■ Requirement ■
Please transcribe exactly, and only, the lines of the data below between the line holding "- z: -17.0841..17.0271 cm" and the line holding "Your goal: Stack", inclusive.

Items from a dataset
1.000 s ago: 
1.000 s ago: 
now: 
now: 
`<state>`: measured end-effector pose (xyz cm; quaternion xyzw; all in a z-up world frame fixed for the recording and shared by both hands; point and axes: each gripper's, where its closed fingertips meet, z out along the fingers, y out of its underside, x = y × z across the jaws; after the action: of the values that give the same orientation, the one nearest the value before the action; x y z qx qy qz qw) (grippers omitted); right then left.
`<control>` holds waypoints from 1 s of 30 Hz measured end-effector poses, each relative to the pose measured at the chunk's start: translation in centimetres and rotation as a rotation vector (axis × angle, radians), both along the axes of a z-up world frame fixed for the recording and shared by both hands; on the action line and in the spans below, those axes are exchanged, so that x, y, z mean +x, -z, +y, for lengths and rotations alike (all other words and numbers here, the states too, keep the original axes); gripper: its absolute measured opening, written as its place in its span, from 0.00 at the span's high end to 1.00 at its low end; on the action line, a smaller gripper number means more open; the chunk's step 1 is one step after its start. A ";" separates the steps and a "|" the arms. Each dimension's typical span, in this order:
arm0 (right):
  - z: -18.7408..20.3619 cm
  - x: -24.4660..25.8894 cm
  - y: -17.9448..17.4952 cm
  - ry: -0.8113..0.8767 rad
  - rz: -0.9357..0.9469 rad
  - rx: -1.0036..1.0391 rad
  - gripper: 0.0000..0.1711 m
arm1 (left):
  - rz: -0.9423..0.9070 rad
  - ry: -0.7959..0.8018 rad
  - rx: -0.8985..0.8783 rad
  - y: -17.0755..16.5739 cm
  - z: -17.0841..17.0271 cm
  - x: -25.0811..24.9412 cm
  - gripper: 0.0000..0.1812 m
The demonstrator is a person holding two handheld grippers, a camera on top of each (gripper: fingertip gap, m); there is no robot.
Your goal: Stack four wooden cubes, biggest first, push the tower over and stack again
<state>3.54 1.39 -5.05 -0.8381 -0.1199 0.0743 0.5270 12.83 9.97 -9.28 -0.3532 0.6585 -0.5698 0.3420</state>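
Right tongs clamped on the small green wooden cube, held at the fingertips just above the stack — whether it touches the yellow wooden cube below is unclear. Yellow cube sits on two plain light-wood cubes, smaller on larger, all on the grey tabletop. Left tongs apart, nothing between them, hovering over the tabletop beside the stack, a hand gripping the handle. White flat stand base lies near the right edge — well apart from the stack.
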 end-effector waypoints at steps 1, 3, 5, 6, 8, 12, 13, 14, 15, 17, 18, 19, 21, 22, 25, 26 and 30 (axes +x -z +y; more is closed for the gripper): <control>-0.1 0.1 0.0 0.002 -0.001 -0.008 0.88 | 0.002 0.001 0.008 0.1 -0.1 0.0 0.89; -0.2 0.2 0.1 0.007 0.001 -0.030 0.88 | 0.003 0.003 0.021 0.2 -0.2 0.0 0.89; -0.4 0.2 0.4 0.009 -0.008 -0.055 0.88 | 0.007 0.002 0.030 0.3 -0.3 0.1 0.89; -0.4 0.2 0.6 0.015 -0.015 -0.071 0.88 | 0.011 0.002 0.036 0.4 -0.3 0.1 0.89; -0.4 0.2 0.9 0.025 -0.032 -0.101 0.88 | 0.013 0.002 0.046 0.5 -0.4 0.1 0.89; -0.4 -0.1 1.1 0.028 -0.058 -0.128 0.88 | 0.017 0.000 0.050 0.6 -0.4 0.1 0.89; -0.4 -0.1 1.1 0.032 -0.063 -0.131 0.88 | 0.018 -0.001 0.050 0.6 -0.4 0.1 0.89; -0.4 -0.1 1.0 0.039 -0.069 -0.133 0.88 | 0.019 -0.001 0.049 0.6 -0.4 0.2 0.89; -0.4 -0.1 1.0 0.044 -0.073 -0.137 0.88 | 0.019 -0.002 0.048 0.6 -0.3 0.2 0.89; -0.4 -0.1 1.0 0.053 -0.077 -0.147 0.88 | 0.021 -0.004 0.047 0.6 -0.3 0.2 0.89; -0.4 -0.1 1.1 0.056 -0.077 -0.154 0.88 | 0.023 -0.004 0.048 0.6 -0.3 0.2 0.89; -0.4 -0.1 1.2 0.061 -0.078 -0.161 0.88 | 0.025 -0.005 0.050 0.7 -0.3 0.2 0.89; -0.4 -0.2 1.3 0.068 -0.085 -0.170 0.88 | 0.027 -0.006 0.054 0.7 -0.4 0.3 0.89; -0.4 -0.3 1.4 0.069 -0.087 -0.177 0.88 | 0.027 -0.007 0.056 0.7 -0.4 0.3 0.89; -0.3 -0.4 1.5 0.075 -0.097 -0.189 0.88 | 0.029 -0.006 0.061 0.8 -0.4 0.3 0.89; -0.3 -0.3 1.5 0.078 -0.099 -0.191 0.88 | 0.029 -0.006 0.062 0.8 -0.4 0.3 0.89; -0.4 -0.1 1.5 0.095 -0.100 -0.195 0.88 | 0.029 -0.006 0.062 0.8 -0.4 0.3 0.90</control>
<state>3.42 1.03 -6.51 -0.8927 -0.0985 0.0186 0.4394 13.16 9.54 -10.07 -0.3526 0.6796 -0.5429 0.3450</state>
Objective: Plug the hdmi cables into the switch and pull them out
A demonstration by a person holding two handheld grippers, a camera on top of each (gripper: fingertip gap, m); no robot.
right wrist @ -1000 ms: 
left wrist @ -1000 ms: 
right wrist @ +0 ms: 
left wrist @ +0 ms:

■ Completed exercise ■
  - z: -17.0841..17.0271 cm
  - x: -25.0811..24.9412 cm
  - gripper: 0.0000..0.1812 m
The demonstrator is a person holding two handheld grippers, a camera on top of each (gripper: fingertip gap, m); there is no robot.
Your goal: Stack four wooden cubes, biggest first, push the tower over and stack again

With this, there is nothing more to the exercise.